• **How to complete this task**: The lines from the start of the data through the line with "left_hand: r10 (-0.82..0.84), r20" are to be returned verbatim; all later lines are to be omitted.

******************************

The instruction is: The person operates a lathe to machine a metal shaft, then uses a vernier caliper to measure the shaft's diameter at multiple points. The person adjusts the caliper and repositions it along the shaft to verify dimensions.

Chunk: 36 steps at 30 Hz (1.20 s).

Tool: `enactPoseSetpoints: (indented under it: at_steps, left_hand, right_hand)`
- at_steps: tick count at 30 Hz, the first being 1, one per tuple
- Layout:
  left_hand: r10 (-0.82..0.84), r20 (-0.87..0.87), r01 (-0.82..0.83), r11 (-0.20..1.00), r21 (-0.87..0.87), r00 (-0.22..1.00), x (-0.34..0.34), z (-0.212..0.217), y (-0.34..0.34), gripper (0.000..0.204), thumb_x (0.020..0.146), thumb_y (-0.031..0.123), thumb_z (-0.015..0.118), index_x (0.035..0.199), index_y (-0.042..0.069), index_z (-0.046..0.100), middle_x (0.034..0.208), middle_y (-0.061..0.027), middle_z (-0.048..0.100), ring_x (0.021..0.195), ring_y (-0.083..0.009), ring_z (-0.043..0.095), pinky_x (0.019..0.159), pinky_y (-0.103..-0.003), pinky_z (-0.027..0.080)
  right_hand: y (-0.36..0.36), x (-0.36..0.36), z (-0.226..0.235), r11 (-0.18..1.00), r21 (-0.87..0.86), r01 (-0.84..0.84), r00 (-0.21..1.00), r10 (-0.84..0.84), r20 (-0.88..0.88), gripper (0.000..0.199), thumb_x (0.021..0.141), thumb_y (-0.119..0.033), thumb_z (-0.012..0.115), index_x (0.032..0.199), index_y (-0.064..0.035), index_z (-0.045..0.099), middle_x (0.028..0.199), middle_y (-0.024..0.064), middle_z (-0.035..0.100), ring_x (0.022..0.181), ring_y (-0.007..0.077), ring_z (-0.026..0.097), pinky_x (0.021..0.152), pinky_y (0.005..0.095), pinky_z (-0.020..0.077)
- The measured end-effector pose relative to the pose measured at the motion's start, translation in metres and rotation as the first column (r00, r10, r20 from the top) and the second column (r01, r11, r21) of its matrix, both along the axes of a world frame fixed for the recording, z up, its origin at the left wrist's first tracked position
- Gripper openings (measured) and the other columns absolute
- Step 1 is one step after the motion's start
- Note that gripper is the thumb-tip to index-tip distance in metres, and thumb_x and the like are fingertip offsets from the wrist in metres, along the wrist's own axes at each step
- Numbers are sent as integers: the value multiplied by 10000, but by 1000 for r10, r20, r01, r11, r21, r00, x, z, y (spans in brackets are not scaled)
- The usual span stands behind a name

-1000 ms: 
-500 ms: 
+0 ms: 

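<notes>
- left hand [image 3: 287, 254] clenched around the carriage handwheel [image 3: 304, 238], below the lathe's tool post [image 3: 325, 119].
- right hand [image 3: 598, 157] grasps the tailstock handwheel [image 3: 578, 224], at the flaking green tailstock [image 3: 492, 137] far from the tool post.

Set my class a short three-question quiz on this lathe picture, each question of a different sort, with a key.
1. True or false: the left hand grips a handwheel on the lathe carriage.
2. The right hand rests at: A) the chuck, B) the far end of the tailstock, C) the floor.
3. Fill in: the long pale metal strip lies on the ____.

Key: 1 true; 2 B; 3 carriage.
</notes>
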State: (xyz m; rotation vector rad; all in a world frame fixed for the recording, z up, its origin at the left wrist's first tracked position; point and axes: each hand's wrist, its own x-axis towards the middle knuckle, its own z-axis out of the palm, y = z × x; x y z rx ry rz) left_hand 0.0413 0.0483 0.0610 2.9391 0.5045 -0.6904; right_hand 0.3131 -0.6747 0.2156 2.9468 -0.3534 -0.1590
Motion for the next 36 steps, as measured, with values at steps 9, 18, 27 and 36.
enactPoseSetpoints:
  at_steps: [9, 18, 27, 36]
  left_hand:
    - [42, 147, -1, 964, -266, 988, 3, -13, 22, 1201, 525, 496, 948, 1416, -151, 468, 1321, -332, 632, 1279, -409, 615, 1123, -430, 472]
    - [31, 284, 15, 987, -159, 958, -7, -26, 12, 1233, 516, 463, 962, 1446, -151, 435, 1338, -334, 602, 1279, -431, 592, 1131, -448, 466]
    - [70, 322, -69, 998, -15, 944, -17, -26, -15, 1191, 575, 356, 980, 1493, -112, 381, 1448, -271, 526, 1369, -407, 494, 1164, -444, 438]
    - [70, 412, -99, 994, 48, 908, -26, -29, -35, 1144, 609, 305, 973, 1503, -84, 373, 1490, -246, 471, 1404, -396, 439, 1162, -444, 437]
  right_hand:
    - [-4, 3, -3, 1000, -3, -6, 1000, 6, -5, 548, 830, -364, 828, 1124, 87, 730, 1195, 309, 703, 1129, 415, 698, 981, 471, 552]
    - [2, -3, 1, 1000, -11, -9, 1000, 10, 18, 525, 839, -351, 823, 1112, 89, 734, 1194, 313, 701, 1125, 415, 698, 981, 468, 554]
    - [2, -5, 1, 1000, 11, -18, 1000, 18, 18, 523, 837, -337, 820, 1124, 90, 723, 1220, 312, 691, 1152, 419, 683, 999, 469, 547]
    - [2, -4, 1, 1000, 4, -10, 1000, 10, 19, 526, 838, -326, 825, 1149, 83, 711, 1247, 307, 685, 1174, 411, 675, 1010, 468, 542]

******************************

• **Answer section**:
The instruction is: The person operates a lathe to machine a metal shaft, then uses a vernier caliper to measure the shaft's diameter at multiple points. The person adjusts the caliper and repositions it along the shaft to verify dimensions.

Chunk: 36 steps at 30 Hz (1.20 s).

Tool: `enactPoseSetpoints: (indented under it: at_steps, left_hand, right_hand)`
- at_steps: tick count at 30 Hz, the first being 1, one per tuple
- Layout:
  left_hand: r10 (-0.82..0.84), r20 (-0.87..0.87), r01 (-0.82..0.83), r11 (-0.20..1.00), r21 (-0.87..0.87), r00 (-0.22..1.00), x (-0.34..0.34), z (-0.212..0.217), y (-0.34..0.34), gripper (0.000..0.204), thumb_x (0.020..0.146), thumb_y (-0.031..0.123), thumb_z (-0.015..0.118), index_x (0.035..0.199), index_y (-0.042..0.069), index_z (-0.046..0.100), middle_x (0.034..0.208), middle_y (-0.061..0.027), middle_z (-0.048..0.100), ring_x (0.021..0.195), ring_y (-0.083..0.009), ring_z (-0.043..0.095), pinky_x (0.019..0.159), pinky_y (-0.103..-0.003), pinky_z (-0.027..0.080)

No further work remains on the exercise.